WHAT YOU NEED TO DO - The reply should contain the full listing exactly as written and no pictures at all.

COLLECTED DATA -
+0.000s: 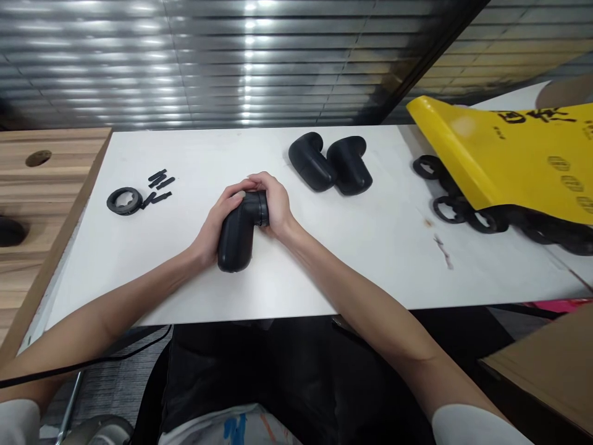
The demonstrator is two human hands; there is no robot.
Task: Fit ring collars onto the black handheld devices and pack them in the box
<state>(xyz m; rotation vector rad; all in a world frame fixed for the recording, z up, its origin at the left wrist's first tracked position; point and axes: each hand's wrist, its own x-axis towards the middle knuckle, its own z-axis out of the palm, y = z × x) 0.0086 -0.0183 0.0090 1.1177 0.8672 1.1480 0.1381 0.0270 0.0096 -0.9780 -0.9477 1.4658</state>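
2 hands wrap 1 bent black handle [235,244] over the white table [282,287].
The left hand [225,210] grips its body and the right hand [278,204] cups its collared end, probably so each steadies the other's hold. 2 spare handles [349,167] lie beyond the right hand; a ring [134,205] and small strips [165,183] lie left of the left hand, seemingly kept within reach.

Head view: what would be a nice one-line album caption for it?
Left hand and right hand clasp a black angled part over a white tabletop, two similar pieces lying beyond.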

WRITTEN REPLY -
+0.000s: 
The demonstrator is two human hands; there is no robot.
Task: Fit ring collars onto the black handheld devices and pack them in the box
<state>(xyz m; rotation vector rad; all in a world frame fixed for the recording, z up, its origin at the left wrist's first tracked position; point and axes: each hand's wrist, its own x-axis towards the middle knuckle, its own z-axis out of the palm, y = z × x) 0.0086 -0.0183 0.0090 1.1177 0.8672 1.1480 0.1381 0.0270 0.0096 -0.9780 -0.9477 1.4658</state>
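2 hands wrap 1 bent black handle [235,244] over the white table [282,287].
The left hand [225,210] grips its body and the right hand [278,204] cups its collared end, probably so each steadies the other's hold. 2 spare handles [349,167] lie beyond the right hand; a ring [134,205] and small strips [165,183] lie left of the left hand, seemingly kept within reach.

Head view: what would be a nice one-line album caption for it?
Left hand and right hand clasp a black angled part over a white tabletop, two similar pieces lying beyond.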

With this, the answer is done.